- Location of Khyber Pakhtunkhwa in Pakistan
- Location: Peshawar District, Peshawar, Pakistan
- Date: 2–11 February 2014
- Target: Movie theatre
- Weapons: Grenade
- Deaths: 13
- Injured: 19

= 2014 Peshawar cinema bombings =

Terrorist incident in Peshawar, Pakistan

The 2014 Peshawar cinema bombings refers to a series of back-to-back bombings that took place in Shama Cinema and Picturehouse Cinemas between 2 and 11 February where 20 people were killed and 54 others were injured.

==2 February bombings==
During the February second bombings there was from 90 to 100 people inside the Picture House movie theatre who were watching Ziddi Pakhtun at Qissa Khawani Bazaar. The attackers threw two grenades after the movie was paused while still sitting in the back of the cinema. The grenades killed five which was followed by a stampede during which 31 were injured. The wounded were transported to Lady Reading Hospital where two of them died.

==11 February bombings==
The 11 February explosion happened during the Pashto language film called Yarana at Shama Cinema. According to Ejaz Ahmed, the Capital City Police Officer, the cinema contained 80 people (50 under other sources) and that three grenades were used by the attackers. After the blasts there was blood on caps and shoes as well as human remains scattered around. It was followed by a stampede soon after, which caused majority of injuries. The injured were taken to the Lady Reading Hospital.
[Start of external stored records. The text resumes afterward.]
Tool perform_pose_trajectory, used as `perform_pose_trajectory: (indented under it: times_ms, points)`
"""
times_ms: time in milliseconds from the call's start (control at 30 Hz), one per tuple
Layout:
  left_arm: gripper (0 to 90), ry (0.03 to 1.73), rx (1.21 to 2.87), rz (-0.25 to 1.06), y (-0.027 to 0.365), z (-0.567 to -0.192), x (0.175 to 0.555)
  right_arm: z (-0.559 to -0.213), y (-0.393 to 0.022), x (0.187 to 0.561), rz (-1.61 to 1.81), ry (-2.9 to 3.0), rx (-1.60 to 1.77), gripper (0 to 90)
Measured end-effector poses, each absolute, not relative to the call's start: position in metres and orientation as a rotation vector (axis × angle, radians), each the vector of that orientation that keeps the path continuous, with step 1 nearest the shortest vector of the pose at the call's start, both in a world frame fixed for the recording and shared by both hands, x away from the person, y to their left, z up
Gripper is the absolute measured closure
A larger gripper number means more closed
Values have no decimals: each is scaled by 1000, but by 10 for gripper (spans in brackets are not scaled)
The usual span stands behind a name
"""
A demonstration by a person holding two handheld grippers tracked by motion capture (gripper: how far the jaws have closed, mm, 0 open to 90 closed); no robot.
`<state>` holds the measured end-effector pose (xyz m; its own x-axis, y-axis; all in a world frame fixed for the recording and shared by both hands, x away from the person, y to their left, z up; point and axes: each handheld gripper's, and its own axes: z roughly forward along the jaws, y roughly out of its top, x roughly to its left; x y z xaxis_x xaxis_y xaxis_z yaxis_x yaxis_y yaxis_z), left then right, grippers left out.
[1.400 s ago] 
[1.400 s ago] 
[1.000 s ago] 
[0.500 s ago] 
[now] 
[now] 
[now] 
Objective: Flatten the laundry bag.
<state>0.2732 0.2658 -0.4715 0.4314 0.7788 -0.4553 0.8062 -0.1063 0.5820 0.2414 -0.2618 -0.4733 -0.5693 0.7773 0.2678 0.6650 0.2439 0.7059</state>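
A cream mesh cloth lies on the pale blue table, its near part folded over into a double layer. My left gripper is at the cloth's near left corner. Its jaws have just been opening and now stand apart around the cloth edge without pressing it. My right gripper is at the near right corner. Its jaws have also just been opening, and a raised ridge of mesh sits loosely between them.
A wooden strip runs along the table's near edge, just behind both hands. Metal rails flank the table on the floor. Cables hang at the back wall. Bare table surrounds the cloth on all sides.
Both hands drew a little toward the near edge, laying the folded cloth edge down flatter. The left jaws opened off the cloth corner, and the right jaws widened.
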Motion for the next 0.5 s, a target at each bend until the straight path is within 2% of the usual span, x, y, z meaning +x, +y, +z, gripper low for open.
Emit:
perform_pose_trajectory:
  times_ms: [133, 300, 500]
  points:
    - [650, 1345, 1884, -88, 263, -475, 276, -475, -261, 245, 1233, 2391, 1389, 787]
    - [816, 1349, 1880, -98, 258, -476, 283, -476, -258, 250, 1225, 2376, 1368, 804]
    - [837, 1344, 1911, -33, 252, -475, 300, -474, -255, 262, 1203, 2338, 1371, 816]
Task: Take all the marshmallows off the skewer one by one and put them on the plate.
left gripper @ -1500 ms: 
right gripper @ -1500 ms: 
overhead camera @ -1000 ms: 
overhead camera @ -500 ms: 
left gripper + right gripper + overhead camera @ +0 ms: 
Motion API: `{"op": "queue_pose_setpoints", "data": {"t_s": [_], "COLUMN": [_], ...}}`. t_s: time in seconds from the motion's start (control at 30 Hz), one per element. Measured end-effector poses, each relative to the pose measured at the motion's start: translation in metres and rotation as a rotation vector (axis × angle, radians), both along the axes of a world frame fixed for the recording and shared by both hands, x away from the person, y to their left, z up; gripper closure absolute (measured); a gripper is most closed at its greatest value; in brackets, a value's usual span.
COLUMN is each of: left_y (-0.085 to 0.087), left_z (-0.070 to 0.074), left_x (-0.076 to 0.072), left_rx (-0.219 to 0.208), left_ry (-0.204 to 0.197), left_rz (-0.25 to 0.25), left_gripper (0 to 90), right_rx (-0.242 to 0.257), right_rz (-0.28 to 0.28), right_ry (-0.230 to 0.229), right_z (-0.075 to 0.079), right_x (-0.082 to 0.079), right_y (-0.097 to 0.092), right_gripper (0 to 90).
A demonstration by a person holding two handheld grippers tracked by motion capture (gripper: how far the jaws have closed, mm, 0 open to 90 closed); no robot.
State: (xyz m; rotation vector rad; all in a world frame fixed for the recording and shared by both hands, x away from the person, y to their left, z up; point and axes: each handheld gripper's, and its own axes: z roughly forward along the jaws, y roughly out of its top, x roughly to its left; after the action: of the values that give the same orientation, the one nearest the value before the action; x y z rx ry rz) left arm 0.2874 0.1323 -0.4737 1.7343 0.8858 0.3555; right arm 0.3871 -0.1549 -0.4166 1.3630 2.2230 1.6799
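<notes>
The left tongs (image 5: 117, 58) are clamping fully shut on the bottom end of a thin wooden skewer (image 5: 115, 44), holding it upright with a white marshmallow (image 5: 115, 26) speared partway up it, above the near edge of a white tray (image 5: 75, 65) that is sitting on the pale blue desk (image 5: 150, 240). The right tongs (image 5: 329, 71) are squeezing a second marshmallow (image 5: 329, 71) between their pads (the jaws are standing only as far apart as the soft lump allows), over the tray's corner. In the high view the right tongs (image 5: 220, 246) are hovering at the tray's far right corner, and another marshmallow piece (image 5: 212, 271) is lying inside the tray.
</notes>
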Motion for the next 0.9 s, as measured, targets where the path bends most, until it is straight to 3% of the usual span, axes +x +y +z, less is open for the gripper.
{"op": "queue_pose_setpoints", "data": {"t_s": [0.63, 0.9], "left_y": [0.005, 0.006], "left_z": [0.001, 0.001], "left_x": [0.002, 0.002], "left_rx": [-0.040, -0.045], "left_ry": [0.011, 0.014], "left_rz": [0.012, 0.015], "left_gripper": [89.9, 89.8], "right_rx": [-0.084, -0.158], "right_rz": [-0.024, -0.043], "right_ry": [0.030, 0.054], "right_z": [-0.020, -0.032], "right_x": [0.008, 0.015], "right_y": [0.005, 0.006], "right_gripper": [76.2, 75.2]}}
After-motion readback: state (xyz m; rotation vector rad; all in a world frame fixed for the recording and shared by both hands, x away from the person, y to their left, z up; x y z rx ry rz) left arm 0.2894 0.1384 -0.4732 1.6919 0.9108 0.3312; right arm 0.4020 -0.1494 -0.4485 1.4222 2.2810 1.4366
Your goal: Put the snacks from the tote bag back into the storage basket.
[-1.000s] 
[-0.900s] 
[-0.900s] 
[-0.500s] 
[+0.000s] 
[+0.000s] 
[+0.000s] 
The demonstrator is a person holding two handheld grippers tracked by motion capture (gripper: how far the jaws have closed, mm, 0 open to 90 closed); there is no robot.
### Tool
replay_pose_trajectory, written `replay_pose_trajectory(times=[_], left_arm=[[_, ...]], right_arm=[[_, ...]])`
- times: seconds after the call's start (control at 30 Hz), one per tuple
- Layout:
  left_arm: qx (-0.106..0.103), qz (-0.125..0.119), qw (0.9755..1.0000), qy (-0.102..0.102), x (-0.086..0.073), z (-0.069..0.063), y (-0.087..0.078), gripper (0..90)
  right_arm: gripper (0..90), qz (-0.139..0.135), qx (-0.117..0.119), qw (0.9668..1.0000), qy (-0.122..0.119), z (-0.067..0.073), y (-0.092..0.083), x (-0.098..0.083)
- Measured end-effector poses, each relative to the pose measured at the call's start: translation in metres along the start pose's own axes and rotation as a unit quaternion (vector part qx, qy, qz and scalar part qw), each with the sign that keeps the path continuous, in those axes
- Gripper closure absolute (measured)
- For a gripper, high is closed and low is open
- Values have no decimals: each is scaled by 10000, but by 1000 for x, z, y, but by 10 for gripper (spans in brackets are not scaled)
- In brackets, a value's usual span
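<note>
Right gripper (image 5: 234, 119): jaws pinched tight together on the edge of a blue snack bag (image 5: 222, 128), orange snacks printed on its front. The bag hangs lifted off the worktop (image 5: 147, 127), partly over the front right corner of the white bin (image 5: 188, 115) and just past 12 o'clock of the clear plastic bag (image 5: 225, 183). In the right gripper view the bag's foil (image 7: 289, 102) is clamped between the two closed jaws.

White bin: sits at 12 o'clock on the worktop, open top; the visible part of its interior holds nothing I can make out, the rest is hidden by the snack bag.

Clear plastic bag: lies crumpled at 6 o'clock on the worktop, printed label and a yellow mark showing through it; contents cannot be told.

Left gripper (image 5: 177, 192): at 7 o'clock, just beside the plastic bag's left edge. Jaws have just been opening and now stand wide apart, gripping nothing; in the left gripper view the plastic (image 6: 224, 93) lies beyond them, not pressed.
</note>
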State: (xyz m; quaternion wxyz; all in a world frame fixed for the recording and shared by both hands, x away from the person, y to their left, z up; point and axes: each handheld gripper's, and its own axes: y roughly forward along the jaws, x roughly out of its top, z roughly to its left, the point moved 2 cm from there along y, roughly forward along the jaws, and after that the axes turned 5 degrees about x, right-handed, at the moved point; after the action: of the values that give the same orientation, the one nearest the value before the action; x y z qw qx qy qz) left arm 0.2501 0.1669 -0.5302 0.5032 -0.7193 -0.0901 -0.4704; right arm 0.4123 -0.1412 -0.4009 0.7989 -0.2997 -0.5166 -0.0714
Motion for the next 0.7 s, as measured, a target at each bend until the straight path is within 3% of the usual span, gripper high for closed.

== Claimants and reasoning ==
No group have claimed responsibility but the cinema received warnings prior to the attacks. It was believed that the attack happened because the theatre used to show pornographic films.

== Reactions ==
The blasts were later condemned by Pakistan Tehreek-e-Insaf chairman Imran Khan and mentioned that it will hinder peace talks as well. Some hours later, the attack was also condemned by the Pakistani President Mamnoon Hussain, as well as Prime Minister Nawaz Sharif and Muttahida Qaumi Movement leader Altaf Hussain.

==Suspects==
It was suspected that Taliban was behind the second attack.